- _Aim of the exercise_
Your answer should be the entries below, reproduced character for character.
------ Information shown ------
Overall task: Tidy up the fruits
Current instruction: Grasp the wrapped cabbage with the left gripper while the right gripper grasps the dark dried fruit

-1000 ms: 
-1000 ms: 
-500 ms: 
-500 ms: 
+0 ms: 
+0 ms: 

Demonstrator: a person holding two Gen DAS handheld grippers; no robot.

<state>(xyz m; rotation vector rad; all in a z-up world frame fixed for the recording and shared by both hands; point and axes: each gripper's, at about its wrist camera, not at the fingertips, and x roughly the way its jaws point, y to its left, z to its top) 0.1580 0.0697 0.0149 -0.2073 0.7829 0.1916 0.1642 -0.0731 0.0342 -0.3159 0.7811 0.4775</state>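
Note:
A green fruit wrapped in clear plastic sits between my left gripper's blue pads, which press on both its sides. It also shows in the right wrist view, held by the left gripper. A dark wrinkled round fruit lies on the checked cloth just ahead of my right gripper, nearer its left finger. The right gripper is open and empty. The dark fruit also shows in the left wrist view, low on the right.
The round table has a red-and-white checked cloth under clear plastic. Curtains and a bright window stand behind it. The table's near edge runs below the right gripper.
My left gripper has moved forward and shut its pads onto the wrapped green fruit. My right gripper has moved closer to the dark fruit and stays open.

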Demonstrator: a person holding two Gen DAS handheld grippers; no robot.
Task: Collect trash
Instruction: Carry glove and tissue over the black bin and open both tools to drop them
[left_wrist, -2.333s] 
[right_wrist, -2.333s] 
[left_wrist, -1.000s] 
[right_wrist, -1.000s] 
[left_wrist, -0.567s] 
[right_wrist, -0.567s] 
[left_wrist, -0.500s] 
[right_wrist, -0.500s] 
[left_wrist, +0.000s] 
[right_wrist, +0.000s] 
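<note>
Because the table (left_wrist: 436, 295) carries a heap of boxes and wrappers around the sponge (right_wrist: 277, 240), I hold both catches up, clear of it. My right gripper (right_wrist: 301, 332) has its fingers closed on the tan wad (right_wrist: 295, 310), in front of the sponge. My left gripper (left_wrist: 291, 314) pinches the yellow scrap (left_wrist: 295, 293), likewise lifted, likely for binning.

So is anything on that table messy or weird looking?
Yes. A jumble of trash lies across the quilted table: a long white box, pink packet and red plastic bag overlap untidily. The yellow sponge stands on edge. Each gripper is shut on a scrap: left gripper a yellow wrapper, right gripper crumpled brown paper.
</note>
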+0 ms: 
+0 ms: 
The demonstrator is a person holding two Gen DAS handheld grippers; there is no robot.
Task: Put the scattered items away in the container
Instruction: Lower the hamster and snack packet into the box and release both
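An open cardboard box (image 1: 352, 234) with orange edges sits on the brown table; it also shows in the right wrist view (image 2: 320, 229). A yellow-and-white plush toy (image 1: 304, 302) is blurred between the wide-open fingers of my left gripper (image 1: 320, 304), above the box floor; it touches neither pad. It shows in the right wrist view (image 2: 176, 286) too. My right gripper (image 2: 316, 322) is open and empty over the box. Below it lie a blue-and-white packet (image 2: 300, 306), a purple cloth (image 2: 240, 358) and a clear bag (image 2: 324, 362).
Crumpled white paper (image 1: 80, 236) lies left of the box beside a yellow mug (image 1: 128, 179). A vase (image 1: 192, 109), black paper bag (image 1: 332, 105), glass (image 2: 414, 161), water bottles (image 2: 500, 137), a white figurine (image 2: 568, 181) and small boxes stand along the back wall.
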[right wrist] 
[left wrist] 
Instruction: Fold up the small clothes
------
- _Solution_
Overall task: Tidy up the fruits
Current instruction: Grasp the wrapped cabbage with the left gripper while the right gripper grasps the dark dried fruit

-1000 ms: 
-1000 ms: 
-500 ms: 
-500 ms: 
+0 ms: 
+0 ms: 

Demonstrator: a person holding two Gen DAS handheld grippers; no robot.

<state>(xyz m; rotation vector rad; all in a z-up world frame fixed for the recording and shared by both hands; point and axes: each gripper's, at about its wrist camera, not at the fingertips, and x roughly the way its jaws point, y to its left, z to its top) 0.1580 0.0697 0.0149 -0.2073 0.7829 0.1916 0.1642 -0.0731 0.0342 -0.3159 0.7811 0.4775</state>
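Note:
A green fruit wrapped in clear plastic sits between my left gripper's blue pads, which press on both its sides. It also shows in the right wrist view, held by the left gripper. A dark wrinkled round fruit lies on the checked cloth just ahead of my right gripper, nearer its left finger. The right gripper is open and empty. The dark fruit also shows in the left wrist view, low on the right.
The round table has a red-and-white checked cloth under clear plastic. Curtains and a bright window stand behind it. The table's near edge runs below the right gripper.
My left gripper has moved forward and shut its pads onto the wrapped green fruit. My right gripper has moved closer to the dark fruit and stays open.
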
Demonstrator: a person holding two Gen DAS handheld grippers; no robot.
Task: Collect trash
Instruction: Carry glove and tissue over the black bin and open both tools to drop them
[left_wrist, -2.333s] 
[right_wrist, -2.333s] 
[left_wrist, -1.000s] 
[right_wrist, -1.000s] 
[left_wrist, -0.567s] 
[right_wrist, -0.567s] 
[left_wrist, -0.500s] 
[right_wrist, -0.500s] 
[left_wrist, +0.000s] 
[right_wrist, +0.000s] 
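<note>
Because the table (left_wrist: 436, 295) carries a heap of boxes and wrappers around the sponge (right_wrist: 277, 240), I hold both catches up, clear of it. My right gripper (right_wrist: 301, 332) has its fingers closed on the tan wad (right_wrist: 295, 310), in front of the sponge. My left gripper (left_wrist: 291, 314) pinches the yellow scrap (left_wrist: 295, 293), likewise lifted, likely for binning.

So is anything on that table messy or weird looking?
Yes. A jumble of trash lies across the quilted table: a long white box, pink packet and red plastic bag overlap untidily. The yellow sponge stands on edge. Each gripper is shut on a scrap: left gripper a yellow wrapper, right gripper crumpled brown paper.
</note>
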+0 ms: 
+0 ms: 
The demonstrator is a person holding two Gen DAS handheld grippers; there is no robot.
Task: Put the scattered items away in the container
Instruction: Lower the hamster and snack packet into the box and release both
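An open cardboard box (image 1: 352, 234) with orange edges sits on the brown table; it also shows in the right wrist view (image 2: 320, 229). A yellow-and-white plush toy (image 1: 304, 302) is blurred between the wide-open fingers of my left gripper (image 1: 320, 304), above the box floor; it touches neither pad. It shows in the right wrist view (image 2: 176, 286) too. My right gripper (image 2: 316, 322) is open and empty over the box. Below it lie a blue-and-white packet (image 2: 300, 306), a purple cloth (image 2: 240, 358) and a clear bag (image 2: 324, 362).
Crumpled white paper (image 1: 80, 236) lies left of the box beside a yellow mug (image 1: 128, 179). A vase (image 1: 192, 109), black paper bag (image 1: 332, 105), glass (image 2: 414, 161), water bottles (image 2: 500, 137), a white figurine (image 2: 568, 181) and small boxes stand along the back wall.
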[right wrist] 
[left wrist] 
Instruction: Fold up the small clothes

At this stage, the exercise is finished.